Dieselgate

Matthias Müller quitte VW

13 Avril 2018 Par Audrey Somnard
Le départ de Matthias Müller avait été annoncé par la presse allemande dès mardi.
Le départ de Matthias Müller avait été annoncé par la presse allemande dès mardi.  (Photo: Licence C.C.)

Comme nous l’annoncions mercredi, le patron du géant allemand Matthias Müller va quitter ses fonctions à la tête de Volkswagen. Il sera remplacé par Herbert Diess.

Prévue pour vendredi, la réunion du conseil de surveillance de Volkswagen a finalement été avancée à jeudi. Herbert Diess remplace Matthias Müller et va devoir mettre en œuvre une réorganisation du groupe.

Alors que mardi, la presse allemande annonçait le départ du chef de Volkswagen Matthias Müller, sans démentir cette information, la direction du géant automobile allemand annonçait une réunion du conseil de surveillance pour ce vendredi. De façon complètement inattendue, cette réunion s’est en réalité tenue jeudi.

En début de soirée, le départ de Matthias Müller, dont on parlait dans les médias depuis plusieurs jours, a ainsi été confirmé.

Arrivé à l’automne 2015, en plein scandale du dieselgate, le remplaçant de Martin Winterkorn aurait dû rester jusqu’en 2020, mais laisse la place à Herbert Diess.

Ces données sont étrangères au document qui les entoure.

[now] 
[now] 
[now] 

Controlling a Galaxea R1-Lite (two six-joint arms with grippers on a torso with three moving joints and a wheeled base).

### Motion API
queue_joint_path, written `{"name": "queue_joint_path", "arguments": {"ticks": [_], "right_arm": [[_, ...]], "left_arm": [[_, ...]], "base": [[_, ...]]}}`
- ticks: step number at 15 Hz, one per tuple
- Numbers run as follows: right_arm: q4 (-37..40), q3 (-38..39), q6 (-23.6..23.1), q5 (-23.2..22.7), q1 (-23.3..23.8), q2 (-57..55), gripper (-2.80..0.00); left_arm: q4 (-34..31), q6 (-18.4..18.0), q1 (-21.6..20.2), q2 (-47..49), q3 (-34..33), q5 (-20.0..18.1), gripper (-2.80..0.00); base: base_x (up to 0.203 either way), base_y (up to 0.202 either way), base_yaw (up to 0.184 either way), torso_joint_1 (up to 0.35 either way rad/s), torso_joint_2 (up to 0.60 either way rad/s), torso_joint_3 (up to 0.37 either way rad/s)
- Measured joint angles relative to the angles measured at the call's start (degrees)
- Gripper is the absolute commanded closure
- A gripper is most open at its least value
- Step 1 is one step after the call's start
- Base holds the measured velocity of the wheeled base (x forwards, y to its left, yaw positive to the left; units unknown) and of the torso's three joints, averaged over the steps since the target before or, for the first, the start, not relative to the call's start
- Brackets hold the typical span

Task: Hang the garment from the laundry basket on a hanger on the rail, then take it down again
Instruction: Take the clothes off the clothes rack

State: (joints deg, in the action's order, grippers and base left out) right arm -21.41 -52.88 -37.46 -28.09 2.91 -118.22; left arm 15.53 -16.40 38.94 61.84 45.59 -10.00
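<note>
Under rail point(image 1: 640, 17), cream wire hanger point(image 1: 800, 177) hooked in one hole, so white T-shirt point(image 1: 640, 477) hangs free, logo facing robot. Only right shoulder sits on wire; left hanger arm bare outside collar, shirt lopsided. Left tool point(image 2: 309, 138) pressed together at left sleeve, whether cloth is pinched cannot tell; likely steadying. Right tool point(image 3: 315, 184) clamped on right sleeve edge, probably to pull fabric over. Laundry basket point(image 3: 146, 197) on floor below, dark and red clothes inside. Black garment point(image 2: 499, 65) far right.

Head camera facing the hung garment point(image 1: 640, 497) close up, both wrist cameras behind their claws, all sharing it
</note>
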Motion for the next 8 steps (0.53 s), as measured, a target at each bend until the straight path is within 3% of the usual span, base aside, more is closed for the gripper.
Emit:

Herbert Diess, nouveau «super patron» de VW

Ce Bavarois de 59 ans préside depuis trois ans la marque Volkswagen et devrait devenir le nouveau «super patron» de VW. Connu pour sa poigne de fer, Herbert Diess bénéficie d’une image relativement propre, lui qui est arrivé dans le groupe seulement trois mois avant que le scandale du dieselgate se déclenche.

Pourtant, ce changement ne devrait pas altérer la stratégie du groupe pour autant. Les bons résultats de Volkswagen plaident en faveur d’une poursuite de la stratégie qui avait été menée jusque-là par Matthias Müller.

En mars, la direction a annoncé une hausse du chiffre d’affaires du groupe de 6,2% et un résultat opérationnel à un niveau «encore jamais atteint», précise Le Temps. Le premier vendeur de voitures de la planète voit aussi ses ventes augmenter sur tous les marchés, en Europe, en Asie et même aux États-Unis, d’où est parti le scandale.